» WHAT THE TASK REQUIRES
Reproduce, from the line containing "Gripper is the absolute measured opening" to the last line of the material, every line exactly.

=====

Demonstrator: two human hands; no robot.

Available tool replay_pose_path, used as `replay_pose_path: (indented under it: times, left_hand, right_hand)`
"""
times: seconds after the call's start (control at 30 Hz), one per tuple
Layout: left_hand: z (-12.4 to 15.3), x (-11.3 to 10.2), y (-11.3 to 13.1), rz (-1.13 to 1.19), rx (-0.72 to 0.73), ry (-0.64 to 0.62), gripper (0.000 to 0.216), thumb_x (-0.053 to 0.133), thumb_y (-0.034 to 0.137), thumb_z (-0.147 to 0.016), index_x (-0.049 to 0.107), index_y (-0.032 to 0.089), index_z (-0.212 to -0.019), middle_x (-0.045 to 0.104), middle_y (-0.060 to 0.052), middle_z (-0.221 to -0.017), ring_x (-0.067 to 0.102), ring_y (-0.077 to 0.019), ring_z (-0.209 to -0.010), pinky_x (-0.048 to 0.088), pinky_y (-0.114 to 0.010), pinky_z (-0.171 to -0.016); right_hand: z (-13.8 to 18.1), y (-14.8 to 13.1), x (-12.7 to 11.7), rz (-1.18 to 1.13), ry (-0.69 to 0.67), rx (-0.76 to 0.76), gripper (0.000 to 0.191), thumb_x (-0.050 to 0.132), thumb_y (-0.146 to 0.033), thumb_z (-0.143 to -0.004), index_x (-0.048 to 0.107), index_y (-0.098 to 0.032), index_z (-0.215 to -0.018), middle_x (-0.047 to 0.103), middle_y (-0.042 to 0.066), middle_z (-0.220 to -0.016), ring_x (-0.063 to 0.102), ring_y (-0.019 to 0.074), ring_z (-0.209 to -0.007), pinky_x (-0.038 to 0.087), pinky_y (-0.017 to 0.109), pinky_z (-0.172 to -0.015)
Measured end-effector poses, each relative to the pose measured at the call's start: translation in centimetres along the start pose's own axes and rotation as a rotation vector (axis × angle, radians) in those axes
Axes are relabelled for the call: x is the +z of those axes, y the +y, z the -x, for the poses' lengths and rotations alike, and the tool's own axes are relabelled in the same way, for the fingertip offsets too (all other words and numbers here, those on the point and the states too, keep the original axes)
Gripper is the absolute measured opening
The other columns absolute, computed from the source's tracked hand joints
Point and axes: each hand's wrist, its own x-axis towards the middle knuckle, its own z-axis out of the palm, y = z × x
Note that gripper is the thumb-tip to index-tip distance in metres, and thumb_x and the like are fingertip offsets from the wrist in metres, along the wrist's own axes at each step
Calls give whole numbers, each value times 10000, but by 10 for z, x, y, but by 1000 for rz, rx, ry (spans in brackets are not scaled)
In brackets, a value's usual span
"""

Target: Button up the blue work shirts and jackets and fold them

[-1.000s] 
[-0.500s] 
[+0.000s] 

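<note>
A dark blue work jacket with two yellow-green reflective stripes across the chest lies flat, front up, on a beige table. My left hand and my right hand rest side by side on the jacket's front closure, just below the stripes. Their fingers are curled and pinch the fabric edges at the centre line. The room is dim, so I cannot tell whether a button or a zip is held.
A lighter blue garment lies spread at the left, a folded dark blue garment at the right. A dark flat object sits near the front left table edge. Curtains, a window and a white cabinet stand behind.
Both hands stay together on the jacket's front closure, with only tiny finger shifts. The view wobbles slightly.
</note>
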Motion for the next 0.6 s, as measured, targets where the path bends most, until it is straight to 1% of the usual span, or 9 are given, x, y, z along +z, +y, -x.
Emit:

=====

» ANSWER TO THE EXERCISE
Gripper is the absolute measured opening
The other columns absolute, computed from the source's tracked hand joints
Point and axes: each hand's wrist, its own x-axis towards the middle knuckle, its own z-axis out of the palm, y = z × x
Note that gripper is the thumb-tip to index-tip distance in metres, and thumb_x and the like are fingertip offsets from the wrist in metres, along the wrist's own axes at each step
Calls give whole numbers, each value times 10000, but by 10 for z, x, y, but by 1000 for rz, rx, ry (spans in brackets are not scaled)
In brackets, a value's usual span
"""

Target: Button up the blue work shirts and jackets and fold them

[-1.000s] 
[-0.500s] 
[+0.000s] 

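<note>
A dark blue work jacket with two yellow-green reflective stripes across the chest lies flat, front up, on a beige table. My left hand and my right hand rest side by side on the jacket's front closure, just below the stripes. Their fingers are curled and pinch the fabric edges at the centre line. The room is dim, so I cannot tell whether a button or a zip is held.
A lighter blue garment lies spread at the left, a folded dark blue garment at the right. A dark flat object sits near the front left table edge. Curtains, a window and a white cabinet stand behind.
Both hands stay together on the jacket's front closure, with only tiny finger shifts. The view wobbles slightly.
</note>
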Motion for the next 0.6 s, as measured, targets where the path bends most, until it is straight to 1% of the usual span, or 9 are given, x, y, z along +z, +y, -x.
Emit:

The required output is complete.